Supplied data:
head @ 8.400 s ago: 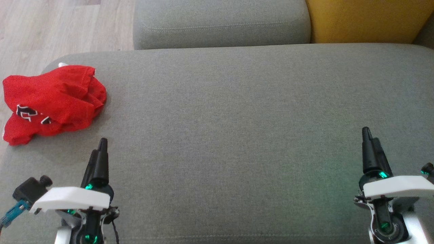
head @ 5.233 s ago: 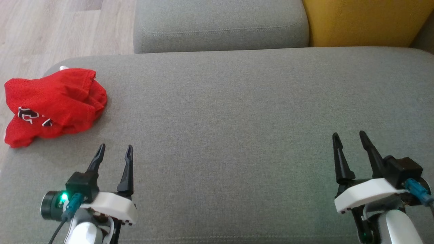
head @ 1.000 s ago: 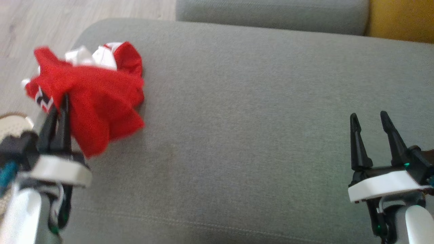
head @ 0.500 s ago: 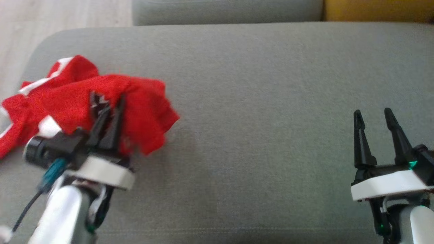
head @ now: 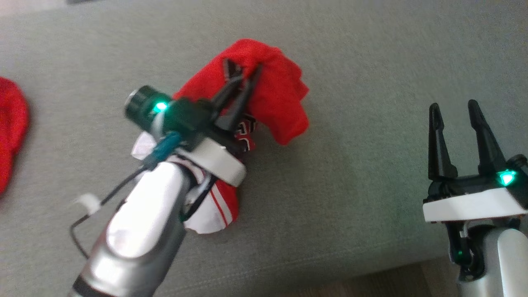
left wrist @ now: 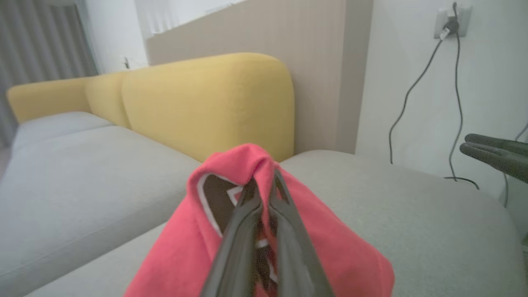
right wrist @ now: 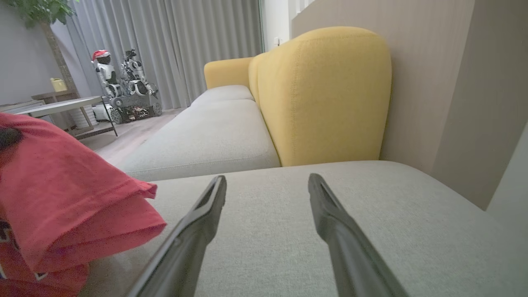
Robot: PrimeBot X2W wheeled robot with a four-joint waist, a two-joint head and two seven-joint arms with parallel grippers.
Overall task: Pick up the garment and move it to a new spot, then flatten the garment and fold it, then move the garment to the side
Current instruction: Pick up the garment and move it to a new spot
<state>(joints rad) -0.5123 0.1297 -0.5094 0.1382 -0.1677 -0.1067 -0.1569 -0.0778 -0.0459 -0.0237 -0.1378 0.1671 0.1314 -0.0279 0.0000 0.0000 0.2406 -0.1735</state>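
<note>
Since half a second earlier, the left gripper [head: 242, 67] has carried the red jersey [head: 280, 95] from the seat's left end toward the middle, closer to the right gripper [head: 452, 105]. The left gripper's fingers are clenched on a fold of the jersey, which drapes bunched around them over the grey sofa cushion [head: 371, 62]. The right gripper stands released, fingers spread, well apart from the jersey.

Support: grey sofa cushion [head: 371, 62], yellow backrest [right wrist: 326, 95] at far side.
On it: red cloth [head: 10, 132], left edge; red garment [head: 280, 99] mid-cushion, contact unclear.
</note>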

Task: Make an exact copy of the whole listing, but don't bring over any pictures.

Output for this task:
head @ 8.400 s ago: 
head @ 5.233 s ago: 
head @ 1.000 s ago: 
head @ 0.500 s ago: 
head @ now: 
left wrist @ now: 
right wrist @ now: 
Robot: PrimeBot X2W wheeled robot with a four-joint waist, a two-joint head and two seven-joint arms with parallel grippers.
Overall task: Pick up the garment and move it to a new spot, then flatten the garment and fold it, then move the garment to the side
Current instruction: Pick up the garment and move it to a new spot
<state>(joints rad) -0.5123 0.1297 -0.5094 0.1382 -0.1677 -0.1067 -0.1569 -0.0778 -0.0459 -0.0237 -0.1378 0.1671 0.1314 -0.0279 0.0000 0.0000 0.2406 -0.1735</state>
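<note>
Since half a second earlier, the left gripper [head: 242, 67] has carried the red jersey [head: 280, 95] from the seat's left end toward the middle, closer to the right gripper [head: 452, 105]. The left gripper's fingers are clenched on a fold of the jersey, which drapes bunched around them over the grey sofa cushion [head: 371, 62]. The right gripper stands released, fingers spread, well apart from the jersey.

Support: grey sofa cushion [head: 371, 62], yellow backrest [right wrist: 326, 95] at far side.
On it: red cloth [head: 10, 132], left edge; red garment [head: 280, 99] mid-cushion, contact unclear.
</note>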

Here the exercise is finished.